Data entries
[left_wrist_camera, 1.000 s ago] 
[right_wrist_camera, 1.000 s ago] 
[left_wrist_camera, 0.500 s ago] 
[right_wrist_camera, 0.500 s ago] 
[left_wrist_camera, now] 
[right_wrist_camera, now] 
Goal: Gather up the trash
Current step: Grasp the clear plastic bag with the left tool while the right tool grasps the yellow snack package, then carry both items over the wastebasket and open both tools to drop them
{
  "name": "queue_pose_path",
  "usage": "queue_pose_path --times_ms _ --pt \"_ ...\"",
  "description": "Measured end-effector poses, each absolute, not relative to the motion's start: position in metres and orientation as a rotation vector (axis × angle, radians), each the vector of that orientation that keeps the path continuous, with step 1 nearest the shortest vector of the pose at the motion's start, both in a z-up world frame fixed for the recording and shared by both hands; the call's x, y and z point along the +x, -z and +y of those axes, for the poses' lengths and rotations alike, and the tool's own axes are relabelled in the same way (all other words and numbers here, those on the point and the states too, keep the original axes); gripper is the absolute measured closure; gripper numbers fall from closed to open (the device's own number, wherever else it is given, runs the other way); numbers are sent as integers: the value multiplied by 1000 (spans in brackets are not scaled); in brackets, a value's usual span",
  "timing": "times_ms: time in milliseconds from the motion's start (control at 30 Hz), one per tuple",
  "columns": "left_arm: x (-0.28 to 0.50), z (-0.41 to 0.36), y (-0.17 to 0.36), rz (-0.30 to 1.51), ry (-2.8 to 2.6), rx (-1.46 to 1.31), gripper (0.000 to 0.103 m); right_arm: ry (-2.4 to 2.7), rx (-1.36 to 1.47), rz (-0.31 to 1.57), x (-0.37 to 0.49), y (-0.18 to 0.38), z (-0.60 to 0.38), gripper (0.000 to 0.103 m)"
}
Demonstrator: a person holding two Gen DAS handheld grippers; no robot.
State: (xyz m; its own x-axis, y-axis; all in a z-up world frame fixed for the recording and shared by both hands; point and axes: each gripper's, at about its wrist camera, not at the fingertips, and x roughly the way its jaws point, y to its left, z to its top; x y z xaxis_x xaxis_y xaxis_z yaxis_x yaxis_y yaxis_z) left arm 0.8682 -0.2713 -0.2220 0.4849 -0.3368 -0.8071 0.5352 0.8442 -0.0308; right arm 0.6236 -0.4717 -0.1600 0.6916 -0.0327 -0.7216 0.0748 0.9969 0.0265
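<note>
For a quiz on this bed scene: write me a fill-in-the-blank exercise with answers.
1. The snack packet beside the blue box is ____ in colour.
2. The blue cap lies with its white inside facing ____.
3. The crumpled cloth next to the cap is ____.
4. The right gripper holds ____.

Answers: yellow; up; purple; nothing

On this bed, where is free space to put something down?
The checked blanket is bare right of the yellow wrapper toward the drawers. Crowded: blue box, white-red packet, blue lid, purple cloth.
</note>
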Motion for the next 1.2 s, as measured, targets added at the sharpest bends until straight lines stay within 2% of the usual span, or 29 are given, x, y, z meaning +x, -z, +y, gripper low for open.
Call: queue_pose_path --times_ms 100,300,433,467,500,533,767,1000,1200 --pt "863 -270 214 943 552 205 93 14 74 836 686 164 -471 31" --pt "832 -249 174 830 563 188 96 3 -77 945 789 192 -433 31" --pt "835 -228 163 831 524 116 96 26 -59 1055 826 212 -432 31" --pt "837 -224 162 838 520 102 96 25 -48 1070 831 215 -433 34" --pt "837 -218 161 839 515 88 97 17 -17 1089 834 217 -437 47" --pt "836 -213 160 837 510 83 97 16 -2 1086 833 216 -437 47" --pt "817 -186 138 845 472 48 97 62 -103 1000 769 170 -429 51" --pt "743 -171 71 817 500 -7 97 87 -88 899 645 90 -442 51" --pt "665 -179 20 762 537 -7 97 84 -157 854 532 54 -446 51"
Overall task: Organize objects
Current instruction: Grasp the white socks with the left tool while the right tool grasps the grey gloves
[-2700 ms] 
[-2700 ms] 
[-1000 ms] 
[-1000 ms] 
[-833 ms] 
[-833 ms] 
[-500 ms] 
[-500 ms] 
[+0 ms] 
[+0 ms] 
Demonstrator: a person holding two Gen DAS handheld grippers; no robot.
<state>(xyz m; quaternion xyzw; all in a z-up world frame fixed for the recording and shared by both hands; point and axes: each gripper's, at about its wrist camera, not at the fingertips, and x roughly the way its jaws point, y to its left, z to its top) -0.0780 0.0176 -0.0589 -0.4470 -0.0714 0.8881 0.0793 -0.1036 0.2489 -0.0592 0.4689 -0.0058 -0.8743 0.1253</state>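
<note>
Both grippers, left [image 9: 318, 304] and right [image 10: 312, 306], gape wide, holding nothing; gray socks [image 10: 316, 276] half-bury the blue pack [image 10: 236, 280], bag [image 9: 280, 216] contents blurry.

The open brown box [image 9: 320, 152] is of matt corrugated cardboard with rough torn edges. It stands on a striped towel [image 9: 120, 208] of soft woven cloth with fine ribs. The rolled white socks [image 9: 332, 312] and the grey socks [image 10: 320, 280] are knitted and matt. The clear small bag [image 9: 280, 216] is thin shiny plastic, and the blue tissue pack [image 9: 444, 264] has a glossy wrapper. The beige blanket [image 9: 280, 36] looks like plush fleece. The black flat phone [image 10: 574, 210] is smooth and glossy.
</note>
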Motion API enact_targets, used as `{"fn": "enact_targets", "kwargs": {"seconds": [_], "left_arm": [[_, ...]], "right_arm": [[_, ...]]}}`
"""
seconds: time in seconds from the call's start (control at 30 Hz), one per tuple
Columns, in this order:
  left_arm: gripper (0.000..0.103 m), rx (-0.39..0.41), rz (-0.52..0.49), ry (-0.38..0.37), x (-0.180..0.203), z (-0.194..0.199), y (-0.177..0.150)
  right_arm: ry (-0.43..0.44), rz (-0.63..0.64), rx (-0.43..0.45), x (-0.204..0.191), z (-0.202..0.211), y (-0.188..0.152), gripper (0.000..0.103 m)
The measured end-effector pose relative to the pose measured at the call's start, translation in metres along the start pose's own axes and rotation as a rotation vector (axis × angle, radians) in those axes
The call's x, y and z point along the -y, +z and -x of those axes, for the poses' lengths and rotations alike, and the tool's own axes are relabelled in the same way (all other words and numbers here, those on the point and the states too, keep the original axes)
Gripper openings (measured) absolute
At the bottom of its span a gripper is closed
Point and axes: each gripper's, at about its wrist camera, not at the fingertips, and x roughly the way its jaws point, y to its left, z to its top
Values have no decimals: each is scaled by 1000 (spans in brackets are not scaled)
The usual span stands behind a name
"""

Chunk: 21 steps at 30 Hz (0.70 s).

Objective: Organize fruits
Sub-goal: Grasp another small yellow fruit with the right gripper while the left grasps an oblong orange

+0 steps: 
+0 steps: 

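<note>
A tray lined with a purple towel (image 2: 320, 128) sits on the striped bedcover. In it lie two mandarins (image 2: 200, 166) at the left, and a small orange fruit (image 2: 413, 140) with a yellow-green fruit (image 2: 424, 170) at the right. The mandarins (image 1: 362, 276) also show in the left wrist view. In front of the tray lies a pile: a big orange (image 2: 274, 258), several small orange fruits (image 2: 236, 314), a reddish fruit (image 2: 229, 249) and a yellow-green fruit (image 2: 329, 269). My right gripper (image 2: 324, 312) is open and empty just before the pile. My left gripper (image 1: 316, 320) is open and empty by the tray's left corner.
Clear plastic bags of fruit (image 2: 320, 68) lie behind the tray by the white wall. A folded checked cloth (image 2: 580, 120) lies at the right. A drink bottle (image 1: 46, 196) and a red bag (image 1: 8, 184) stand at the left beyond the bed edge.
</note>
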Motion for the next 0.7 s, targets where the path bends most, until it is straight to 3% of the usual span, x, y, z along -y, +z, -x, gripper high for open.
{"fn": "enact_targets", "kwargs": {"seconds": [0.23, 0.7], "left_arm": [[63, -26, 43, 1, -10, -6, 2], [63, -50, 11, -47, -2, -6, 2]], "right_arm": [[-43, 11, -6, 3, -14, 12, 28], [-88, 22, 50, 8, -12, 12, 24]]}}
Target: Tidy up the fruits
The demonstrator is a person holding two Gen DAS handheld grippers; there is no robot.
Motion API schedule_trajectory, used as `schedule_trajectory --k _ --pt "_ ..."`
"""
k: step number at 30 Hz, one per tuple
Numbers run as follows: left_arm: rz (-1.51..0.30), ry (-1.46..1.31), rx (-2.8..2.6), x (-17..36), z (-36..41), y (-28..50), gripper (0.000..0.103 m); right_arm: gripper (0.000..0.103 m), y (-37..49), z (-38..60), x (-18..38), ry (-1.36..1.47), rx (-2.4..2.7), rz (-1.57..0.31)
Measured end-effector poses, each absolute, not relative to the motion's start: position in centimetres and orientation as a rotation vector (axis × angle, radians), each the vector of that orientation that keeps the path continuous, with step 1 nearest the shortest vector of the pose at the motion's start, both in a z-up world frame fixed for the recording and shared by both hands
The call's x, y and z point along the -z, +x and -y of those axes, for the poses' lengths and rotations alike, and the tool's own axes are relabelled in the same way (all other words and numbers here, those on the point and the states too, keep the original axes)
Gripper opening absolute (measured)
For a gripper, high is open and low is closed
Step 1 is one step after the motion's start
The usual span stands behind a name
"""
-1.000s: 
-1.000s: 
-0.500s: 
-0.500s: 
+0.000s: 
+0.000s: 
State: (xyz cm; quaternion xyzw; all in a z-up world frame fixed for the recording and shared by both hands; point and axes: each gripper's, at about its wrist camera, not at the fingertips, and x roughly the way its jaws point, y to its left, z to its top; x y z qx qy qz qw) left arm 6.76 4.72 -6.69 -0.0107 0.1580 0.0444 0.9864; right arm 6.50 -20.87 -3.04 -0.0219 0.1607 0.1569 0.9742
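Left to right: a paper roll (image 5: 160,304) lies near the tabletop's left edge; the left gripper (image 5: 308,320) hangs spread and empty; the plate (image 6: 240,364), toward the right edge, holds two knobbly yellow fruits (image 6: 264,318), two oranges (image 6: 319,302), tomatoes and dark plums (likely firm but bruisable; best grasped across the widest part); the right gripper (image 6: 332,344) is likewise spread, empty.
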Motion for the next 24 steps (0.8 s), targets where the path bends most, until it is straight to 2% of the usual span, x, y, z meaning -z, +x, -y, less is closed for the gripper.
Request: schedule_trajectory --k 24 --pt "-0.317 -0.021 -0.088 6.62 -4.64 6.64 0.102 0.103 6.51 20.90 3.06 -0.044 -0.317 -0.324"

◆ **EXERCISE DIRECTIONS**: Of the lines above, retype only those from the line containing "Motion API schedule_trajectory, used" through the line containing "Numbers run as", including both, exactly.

◆ **RESPONSE FOR THIS EXERCISE**:
Motion API schedule_trajectory, used as `schedule_trajectory --k _ --pt "_ ..."`
"""
k: step number at 30 Hz, one per tuple
Numbers run as follows: left_arm: rz (-1.51..0.30), ry (-1.46..1.31), rx (-2.8..2.6), x (-17..36), z (-36..41), y (-28..50), gripper (0.000..0.103 m); right_arm: gripper (0.000..0.103 m), y (-37..49), z (-38..60), x (-18..38), ry (-1.36..1.47), rx (-2.4..2.7), rz (-1.57..0.31)

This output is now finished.